El nuevo reinado se presentaba bajo los mejores auspicios. La implacable ley de lesa majestad ya no era vigente. De un extremo a otro del Imperio, los escultores grababan estelas con inscripciones idénticas: «Desde la proclamación del principado, por el que todos los hombres pedían en sus oraciones, de Cayo César Germánico, la alegría del mundo no conoce ya límites. Acaba de iniciarse para los hombres la más feliz de las edades.»
Decidido a conducirse con bondad en toda circunstancia, Calígula efectuaba con benevolencia incluso las venganzas. De este modo, decidió que en el circo ningún espectador, desde el aristócrata hasta el más modesto de los ciudadanos, debía soportar la menor molestia. A falta de un entoldado lo bastante vasto para proteger a la multitud del sol, se distribuyeron con cargo al erario público sombreros de paja. A los senadores se les informó de que, para complacerlos, el emperador los dispensaba de llevar sus botas de etiqueta. Así, se dejaban ver en las gradas ataviados con togas bordadas de púrpura, sandalias en los pies y sombreros de hortelano en la cabeza. Calígula no se cansaba de aquel espectáculo y les dedicaba irónicos elogios a cuenta de su indumentaria.
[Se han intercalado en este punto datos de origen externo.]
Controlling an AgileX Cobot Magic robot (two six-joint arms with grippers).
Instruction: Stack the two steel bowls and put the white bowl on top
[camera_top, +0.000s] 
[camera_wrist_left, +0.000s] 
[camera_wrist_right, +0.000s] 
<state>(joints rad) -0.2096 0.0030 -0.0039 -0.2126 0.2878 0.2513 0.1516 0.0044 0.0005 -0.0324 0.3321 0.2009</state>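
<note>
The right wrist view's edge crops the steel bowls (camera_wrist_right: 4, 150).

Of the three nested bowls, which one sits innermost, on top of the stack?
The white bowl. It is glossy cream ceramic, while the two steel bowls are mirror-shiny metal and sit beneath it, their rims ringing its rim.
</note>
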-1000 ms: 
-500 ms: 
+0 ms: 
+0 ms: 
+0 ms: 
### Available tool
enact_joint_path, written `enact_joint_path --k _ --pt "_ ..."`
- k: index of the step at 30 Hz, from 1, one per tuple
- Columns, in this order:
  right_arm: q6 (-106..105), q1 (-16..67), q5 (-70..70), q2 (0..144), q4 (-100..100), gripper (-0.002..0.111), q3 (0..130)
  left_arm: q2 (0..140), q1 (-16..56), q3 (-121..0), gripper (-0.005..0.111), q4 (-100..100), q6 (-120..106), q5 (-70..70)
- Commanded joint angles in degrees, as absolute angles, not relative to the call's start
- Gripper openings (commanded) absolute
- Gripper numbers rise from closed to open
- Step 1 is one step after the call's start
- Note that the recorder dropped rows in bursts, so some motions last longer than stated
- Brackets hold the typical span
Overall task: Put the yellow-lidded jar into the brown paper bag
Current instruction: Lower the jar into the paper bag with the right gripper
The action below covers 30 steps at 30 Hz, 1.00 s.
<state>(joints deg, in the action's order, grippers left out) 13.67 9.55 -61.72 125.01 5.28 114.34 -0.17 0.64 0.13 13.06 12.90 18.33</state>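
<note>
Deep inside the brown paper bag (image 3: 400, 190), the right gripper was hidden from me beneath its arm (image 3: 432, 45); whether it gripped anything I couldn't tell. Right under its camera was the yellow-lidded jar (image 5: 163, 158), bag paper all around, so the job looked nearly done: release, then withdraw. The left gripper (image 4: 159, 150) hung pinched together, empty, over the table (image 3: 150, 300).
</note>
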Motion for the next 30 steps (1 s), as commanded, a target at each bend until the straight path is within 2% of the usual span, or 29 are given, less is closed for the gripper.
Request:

Diez años antes, tanto por cicatería como por aversión al circo, Tiberio había limitado a cien pares el número de gladiadores a los que se permitía combatir. Calígula abolió dicha restricción. Él, no obstante, prefería el arte dramático y frecuentaba con mayor gusto que el circo los tres teatros: el de Pompeyo, el de Marcelo y el de Balbo. La gente le perdonaba aquellos gustos un tanto estrambóticos.
Roma salía con alegría de los años de plomo. La multitud aclamaba al niño de las legiones no bien aparecía en público. Después del rígido Augusto y el taciturno Tiberio, el pueblo se dejaba inundar por la novedosa felicidad de tener por emperador a un joven lleno de vida y fantasía.